### Exercise description
Without omitting anything, retype the data that follows.
Segment Start: Supplied information
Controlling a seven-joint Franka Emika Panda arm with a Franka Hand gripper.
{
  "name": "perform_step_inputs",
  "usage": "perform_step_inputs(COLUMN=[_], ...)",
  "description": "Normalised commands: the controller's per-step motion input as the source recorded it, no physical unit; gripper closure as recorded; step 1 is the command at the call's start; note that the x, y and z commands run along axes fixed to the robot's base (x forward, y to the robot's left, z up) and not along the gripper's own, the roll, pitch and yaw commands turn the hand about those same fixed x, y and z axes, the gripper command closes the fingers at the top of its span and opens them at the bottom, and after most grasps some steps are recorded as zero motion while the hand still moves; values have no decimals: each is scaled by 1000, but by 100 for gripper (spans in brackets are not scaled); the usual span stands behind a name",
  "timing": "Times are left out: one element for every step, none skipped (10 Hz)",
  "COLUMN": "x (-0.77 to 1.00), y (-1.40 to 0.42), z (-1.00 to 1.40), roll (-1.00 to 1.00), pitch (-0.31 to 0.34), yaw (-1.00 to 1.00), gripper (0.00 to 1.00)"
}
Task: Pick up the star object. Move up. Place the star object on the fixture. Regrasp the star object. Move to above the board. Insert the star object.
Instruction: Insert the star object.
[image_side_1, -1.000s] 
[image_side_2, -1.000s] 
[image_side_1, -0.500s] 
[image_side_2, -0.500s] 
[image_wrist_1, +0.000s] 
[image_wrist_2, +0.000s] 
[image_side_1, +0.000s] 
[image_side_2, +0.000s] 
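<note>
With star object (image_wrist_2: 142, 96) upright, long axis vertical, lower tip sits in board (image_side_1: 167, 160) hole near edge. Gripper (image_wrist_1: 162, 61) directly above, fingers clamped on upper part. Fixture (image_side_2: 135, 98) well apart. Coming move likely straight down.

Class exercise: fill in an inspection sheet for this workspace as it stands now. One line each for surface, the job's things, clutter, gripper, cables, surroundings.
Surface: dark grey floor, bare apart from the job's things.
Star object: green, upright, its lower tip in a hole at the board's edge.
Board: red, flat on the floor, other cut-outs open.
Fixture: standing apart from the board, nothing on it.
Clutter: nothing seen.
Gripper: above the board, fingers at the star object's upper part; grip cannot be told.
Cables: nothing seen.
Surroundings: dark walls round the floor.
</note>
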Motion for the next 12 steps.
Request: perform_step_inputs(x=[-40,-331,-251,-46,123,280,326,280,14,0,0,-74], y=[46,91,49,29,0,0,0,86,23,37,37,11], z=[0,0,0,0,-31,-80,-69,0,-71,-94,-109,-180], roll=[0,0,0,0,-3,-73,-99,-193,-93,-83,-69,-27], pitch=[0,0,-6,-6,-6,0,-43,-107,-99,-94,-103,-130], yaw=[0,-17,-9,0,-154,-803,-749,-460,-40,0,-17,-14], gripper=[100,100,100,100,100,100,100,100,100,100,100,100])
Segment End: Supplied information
### Exercise solution
Controlling a seven-joint Franka Emika Panda arm with a Franka Hand gripper.
{
  "name": "perform_step_inputs",
  "usage": "perform_step_inputs(COLUMN=[_], ...)",
  "description": "Normalised commands: the controller's per-step motion input as the source recorded it, no physical unit; gripper closure as recorded; step 1 is the command at the call's start; note that the x, y and z commands run along axes fixed to the robot's base (x forward, y to the robot's left, z up) and not along the gripper's own, the roll, pitch and yaw commands turn the hand about those same fixed x, y and z axes, the gripper command closes the fingers at the top of its span and opens them at the bottom, and after most grasps some steps are recorded as zero motion while the hand still moves; values have no decimals: each is scaled by 1000, but by 100 for gripper (spans in brackets are not scaled); the usual span stands behind a name",
  "timing": "Times are left out: one element for every step, none skipped (10 Hz)",
  "COLUMN": "x (-0.77 to 1.00), y (-1.40 to 0.42), z (-1.00 to 1.40), roll (-1.00 to 1.00), pitch (-0.31 to 0.34), yaw (-1.00 to 1.00), gripper (0.00 to 1.00)"
}
Task: Pick up the star object. Move up. Place the star object on the fixture. Regrasp the star object. Move to above the board. Insert the star object.
Instruction: Insert the star object.
[image_side_1, -1.000s] 
[image_side_2, -1.000s] 
[image_side_1, -0.500s] 
[image_side_2, -0.500s] 
[image_wrist_1, +0.000s] 
[image_wrist_2, +0.000s] 
[image_side_1, +0.000s] 
[image_side_2, +0.000s] 
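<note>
With star object (image_wrist_2: 142, 96) upright, long axis vertical, lower tip sits in board (image_side_1: 167, 160) hole near edge. Gripper (image_wrist_1: 162, 61) directly above, fingers clamped on upper part. Fixture (image_side_2: 135, 98) well apart. Coming move likely straight down.

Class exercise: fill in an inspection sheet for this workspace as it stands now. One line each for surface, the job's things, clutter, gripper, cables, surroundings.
Surface: dark grey floor, bare apart from the job's things.
Star object: green, upright, its lower tip in a hole at the board's edge.
Board: red, flat on the floor, other cut-outs open.
Fixture: standing apart from the board, nothing on it.
Clutter: nothing seen.
Gripper: above the board, fingers at the star object's upper part; grip cannot be told.
Cables: nothing seen.
Surroundings: dark walls round the floor.
</note>
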Motion for the next 12 steps.
Request: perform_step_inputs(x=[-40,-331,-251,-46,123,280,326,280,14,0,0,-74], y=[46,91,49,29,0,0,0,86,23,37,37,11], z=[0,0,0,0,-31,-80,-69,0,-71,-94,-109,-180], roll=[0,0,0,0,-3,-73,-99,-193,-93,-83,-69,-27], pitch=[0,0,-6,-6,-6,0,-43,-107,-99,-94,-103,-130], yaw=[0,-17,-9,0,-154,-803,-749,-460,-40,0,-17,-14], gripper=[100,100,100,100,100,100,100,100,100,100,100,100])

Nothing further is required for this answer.